André Vacheron : Restaurer la souveraineté sanitaire

Un impératif : restaurer la souveraineté sanitaire de la France

André Vacheron
Vice-Président de l’Académie des sciences morales et politiques
Président Honoraire de l’Académie de médecine

mardi 28 avril 2020

La pandémie du COVID-19 s’apparente de plus en plus à une guerre mondiale avec ses souffrances, ses décès infligés aux populations et ses destructions économiques. Elle n’est pas terminée. Sa dimension planétaire s’explique par la mobilité des populations et des marchandises qui augmente avec le développement de la mondialisation. Son aspect catastrophique est en grande partie d’ordre logistique : manque de lits de réanimation, manque de personnels de santé, manque de matériels médicaux (respirateurs), manque de masques, manque de tests de détection du coronavirus : tests PCR (génétiques), tests sérologiques (immunologiques).

La crise actuelle démontre l’ampleur des problèmes provoqués par la délocalisation, le plus souvent en Chine, des moyens de production des masques, des respirateurs, des automates et des réactifs utilisés pour les tests. Au début de l’épidémie, comme de nombreux pays, la France a dû faire face à la pénurie des masques pour ses médecins, ses infirmières, ses personnels de santé et de salubrité. La réserve de l’État contenait seulement 140 millions de masques chirurgicaux, les plus utilisés, alors qu’en 2009, lors de l’épidémie de grippe H1N1, le stock de ces masques dans l’Établissement de Préparation et de Réponse aux Urgences Sanitaires (EPRUS crée en 2007) s’élevait à 1 milliard. A partir de 2011, pour des raisons économiques, une partie des masques ont été importés de Chine et la production nationale a été réduite. Le 1er mai 2016, l’EPRUS a été incorporé dans la nouvelle agence nationale de santé publique « Santé publique France » avec l’Institut de Veille Sanitaire (INVS) et l’Institut national de prévention et d’éducation pour la santé (INPES). Lorsque le coronavirus s’est propagé en France, la réserve de l’État ne contenait plus que 140 millions de masques. La demande de masques a augmenté rapidement, mais la production nationale était devenue insuffisante pour satisfaire les besoins et l’État a dû commander 1, puis 2 milliards de masques à la Chine en organisant un véritable pont aérien.

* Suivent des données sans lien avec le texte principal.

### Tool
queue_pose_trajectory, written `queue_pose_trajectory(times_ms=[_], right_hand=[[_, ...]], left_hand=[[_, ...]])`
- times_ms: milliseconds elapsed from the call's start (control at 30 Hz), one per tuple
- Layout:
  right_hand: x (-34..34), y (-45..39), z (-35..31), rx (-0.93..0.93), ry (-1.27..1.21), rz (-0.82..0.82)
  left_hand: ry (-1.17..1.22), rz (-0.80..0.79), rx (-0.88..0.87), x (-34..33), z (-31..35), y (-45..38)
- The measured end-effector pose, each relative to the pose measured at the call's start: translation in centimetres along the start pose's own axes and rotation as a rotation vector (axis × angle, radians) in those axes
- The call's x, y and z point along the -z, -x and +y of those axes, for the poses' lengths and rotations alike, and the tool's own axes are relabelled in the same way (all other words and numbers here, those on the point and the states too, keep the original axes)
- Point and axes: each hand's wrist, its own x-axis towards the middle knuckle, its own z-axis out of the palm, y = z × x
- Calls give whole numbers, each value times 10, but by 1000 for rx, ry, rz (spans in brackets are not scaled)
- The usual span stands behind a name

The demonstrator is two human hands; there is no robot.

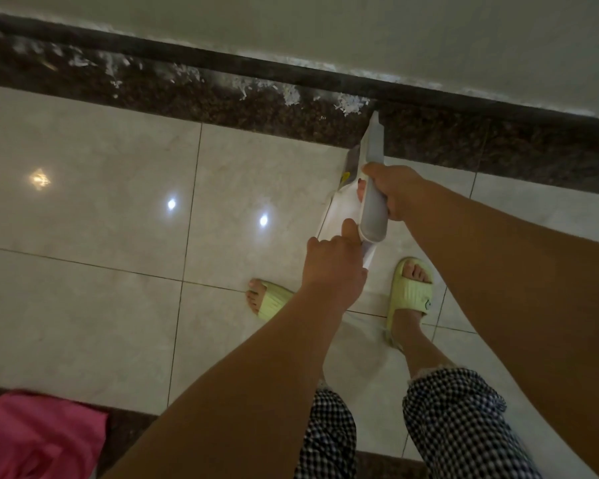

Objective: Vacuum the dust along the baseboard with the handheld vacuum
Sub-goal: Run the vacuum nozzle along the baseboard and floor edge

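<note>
The left hand (332,261) curls over the rear end of the handheld vacuum (367,188), hiding what its fingers grip underneath. Just ahead, the right hand (393,191) wraps the grey handle, its fingers mostly hidden behind it. Beyond both grips the vacuum's long body runs forward, its narrow nozzle pointing at the white dust (350,105) along the dark baseboard (291,76).

Dim, soft indoor light; three ceiling-lamp glints glare on the glossy tiles (94,188), edges wide-angle curved.
</note>
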Motion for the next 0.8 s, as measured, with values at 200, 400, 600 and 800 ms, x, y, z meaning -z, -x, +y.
queue_pose_trajectory(times_ms=[200,400,600,800], right_hand=[[-4,0,-9,-1,6,9],[-7,5,-15,6,53,13],[-6,9,-22,5,56,-5],[-10,10,-23,5,24,-18]], left_hand=[[61,-3,13,3,-5,-8],[56,-10,12,6,-7,-14],[61,-6,1,8,-9,-19],[68,-3,0,10,-12,-20]])
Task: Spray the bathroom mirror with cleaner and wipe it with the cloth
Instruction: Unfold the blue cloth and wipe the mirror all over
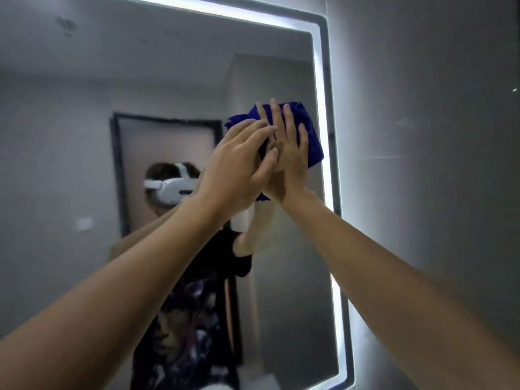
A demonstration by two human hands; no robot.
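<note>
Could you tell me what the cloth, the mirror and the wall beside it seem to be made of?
Cloth: soft deep-blue fabric, perhaps microfibre; it bunches in folds under the right hand and left hand.
Mirror: smooth glossy glass that reflects the room, with a lit frosted strip along its edge.
Wall: grey, smooth, faintly sheened; possibly tile or stone, unclear.

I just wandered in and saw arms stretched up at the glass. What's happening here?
A person is wiping a wall-mounted bathroom mirror with a lit white border. Both hands press a crumpled dark blue cloth flat against the glass near its right edge: the right hand lies with fingers spread on the cloth, and the left hand rests partly over it. No spray bottle is in view.
</note>
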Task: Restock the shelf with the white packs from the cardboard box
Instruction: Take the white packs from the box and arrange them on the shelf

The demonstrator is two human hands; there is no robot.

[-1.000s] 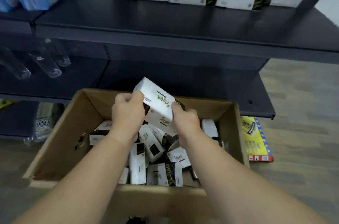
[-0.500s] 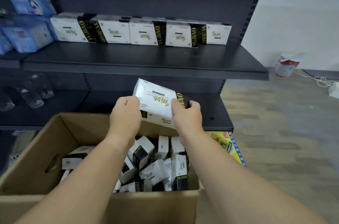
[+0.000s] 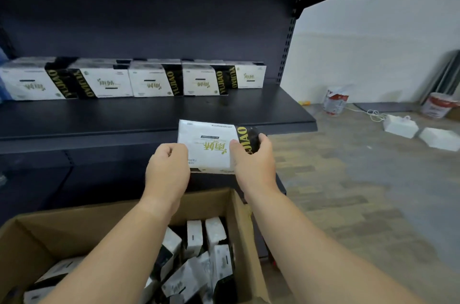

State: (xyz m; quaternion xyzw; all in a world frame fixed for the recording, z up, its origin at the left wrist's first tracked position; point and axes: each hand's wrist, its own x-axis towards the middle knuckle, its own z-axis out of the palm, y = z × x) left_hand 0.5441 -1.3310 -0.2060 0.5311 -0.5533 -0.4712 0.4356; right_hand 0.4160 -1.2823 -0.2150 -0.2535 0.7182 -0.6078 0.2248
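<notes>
Both hands hold one white pack (image 3: pixel 207 146) up in front of the shelf (image 3: pixel 159 114), just at its front edge, above the far end of the cardboard box (image 3: pixel 239 229). Left hand (image 3: pixel 167 174) grips the pack's left end w/ fingers curled round it; right hand (image 3: pixel 254 161) grips the right, black-banded end, thumb on top, fingers wrapped behind. Pack lies roughly flat, label up, gold lettering on the black strip at 3 o'clock. On the shelf, at 11 o'clock from the held pack, a row of same packs (image 3: pixel 154 80) stands side by side against the back panel, touching each other. Box sits at 6 o'clock, open, w/ more packs (image 3: pixel 199 261) heaped loose inside, tilted every which way. Off at 3 o'clock on the floor (image 3: pixel 348 179): two paint buckets (image 3: pixel 334 102) near the wall, a white cable, white blocks (image 3: pixel 400 126) just beside it.
</notes>
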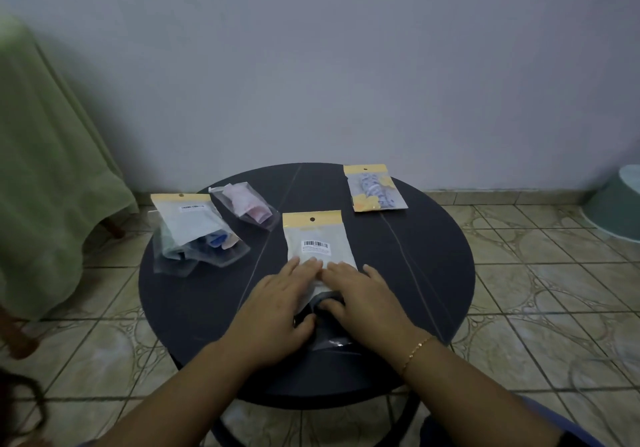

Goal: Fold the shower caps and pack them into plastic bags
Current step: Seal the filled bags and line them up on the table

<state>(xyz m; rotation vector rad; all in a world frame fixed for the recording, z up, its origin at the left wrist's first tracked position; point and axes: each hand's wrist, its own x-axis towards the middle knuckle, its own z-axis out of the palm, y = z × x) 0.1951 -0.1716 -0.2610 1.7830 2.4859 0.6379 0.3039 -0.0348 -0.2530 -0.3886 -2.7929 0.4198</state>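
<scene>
A plastic bag [315, 238] with a yellow header and a barcode label lies flat in the middle of the round dark table [433, 266]. My left hand [277, 302] and my right hand [360, 294] press side by side on its near end, fingers flat on the bag. Under my thumbs a dark folded shower cap [323, 302] shows at the bag's mouth. A packed bag [374, 188] with a patterned cap lies at the far right. At the left lie a bag with a pink cap [246, 204] and a bag with dark and blue contents [197, 235].
The table stands on a tiled floor [536, 308] close to a grey wall. A green cloth [45, 155] hangs over furniture at the left. A pale green basin [620, 204] sits on the floor at the right edge.
</scene>
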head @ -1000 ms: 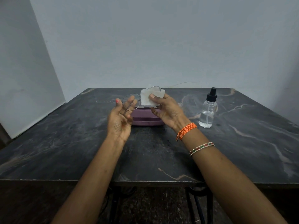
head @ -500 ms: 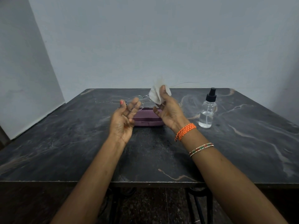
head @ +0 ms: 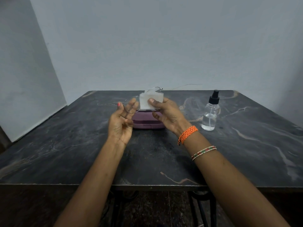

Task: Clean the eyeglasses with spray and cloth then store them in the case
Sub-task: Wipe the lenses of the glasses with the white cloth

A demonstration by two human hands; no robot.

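Dim, even light, soft shadows, wide-angle bending at the edges.

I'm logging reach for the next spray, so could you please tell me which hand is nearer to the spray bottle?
Right. The right hand, pressing the cloth, is just left of the spray bottle; the left hand, holding the eyeglasses, is farther left.

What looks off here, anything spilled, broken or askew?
Nothing stands out. Left hand holds the glasses while the right hand presses the cloth over one lens. The bottle stands upright and capped, no puddle around it. The case lies shut on the table.
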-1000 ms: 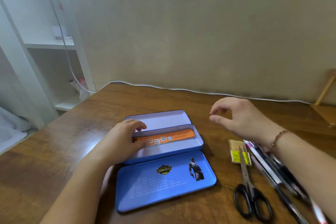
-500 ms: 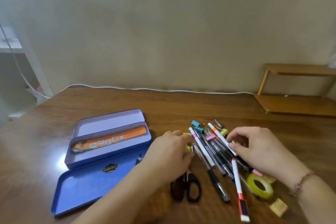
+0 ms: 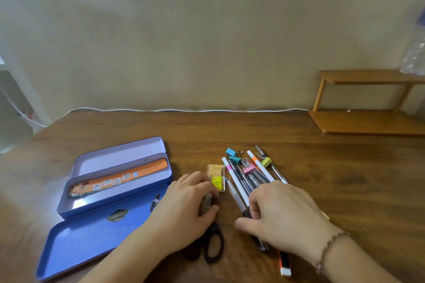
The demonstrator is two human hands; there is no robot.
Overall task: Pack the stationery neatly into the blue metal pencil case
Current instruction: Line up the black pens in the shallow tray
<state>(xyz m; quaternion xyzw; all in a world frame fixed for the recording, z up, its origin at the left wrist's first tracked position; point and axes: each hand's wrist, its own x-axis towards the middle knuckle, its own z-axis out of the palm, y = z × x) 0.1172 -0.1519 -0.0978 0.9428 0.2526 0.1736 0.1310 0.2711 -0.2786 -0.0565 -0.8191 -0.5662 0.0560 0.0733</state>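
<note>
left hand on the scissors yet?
Touching. Head view shows the left hand lying over the scissors, fingers curled around the blades, black handles sticking out below.

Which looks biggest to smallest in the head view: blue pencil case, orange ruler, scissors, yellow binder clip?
1. Blue pencil case, opened flat.
2. Orange ruler.
3. Scissors, partly hidden under the left hand, so their rank against the ruler is unsure.
4. Yellow binder clip.

Left hand (image 3: 184, 204) now gripping scissors (image 3: 210, 234); right hand (image 3: 282, 211) now spread flat over pens (image 3: 243, 181).
</note>
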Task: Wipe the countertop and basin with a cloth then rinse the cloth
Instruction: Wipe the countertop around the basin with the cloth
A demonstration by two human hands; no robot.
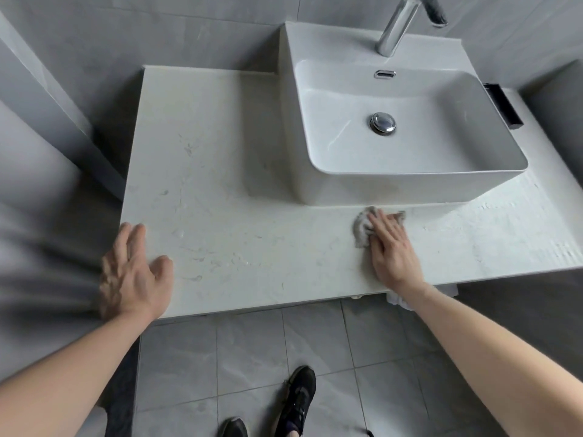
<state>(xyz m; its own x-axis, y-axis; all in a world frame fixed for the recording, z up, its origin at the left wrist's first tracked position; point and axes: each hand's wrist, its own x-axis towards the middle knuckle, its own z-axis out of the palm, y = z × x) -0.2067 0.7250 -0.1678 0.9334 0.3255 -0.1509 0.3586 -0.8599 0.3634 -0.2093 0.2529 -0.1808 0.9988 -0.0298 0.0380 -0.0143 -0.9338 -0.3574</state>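
Right hand [390,247] on crumpled grey cloth [361,231]

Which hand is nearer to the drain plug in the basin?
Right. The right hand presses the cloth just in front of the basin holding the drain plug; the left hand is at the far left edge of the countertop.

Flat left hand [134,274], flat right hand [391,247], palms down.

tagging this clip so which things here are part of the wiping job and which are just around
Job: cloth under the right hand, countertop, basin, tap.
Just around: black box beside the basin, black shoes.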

Lors du déconfinement, dans l’attente de masques « chirurgicaux », les plus utilisés, en nombre suffisant, la population devra utiliser des masques alternatifs en tissu aux normes AFNOR, fabriqués par les industriels du textile, d’autres entreprises et des couturières indépendantes, pour éviter la propagation du virus par les personnes infectées mais souvent asymptomatiques, les mesures barrières et de distanciation sociale restant indispensables.

Au problème des masques, s’est ajouté celui des tests de dépistage. Leur utilisation précoce et massive en Allemagne (300 à 400 000 tests par semaine), notamment chez les sujets âgés et chez les sujets à risques (diabétiques, insuffisants cardiaques, insuffisantes rénaux) a contribué largement à les protéger. Le taux de mortalité en Allemagne est près de cinq fois moins élevé que dans notre pays : un miracle dû aux tests permettant la détection et l’isolement précoces des personnes contagieuses et à un équipement hospitalier suffisant. Comme l’a déclaré Roselyne Bachelot, Ministre de la Santé de 2007 à 2010, la reconstitution de l’EPRUS est souhaitable en lui donnant une large autonomie et de vraies capacités financières pour faire face aux catastrophes qui risquent de se reproduire.

Mais surtout, la France doit retrouver son autonomie dans le domaine de la santé, un domaine vital pour sa population et pour son économie, en relocalisant et en développant les industries spécifiques : biotechnologies, médicaments, en synergie avec nos partenaires européens.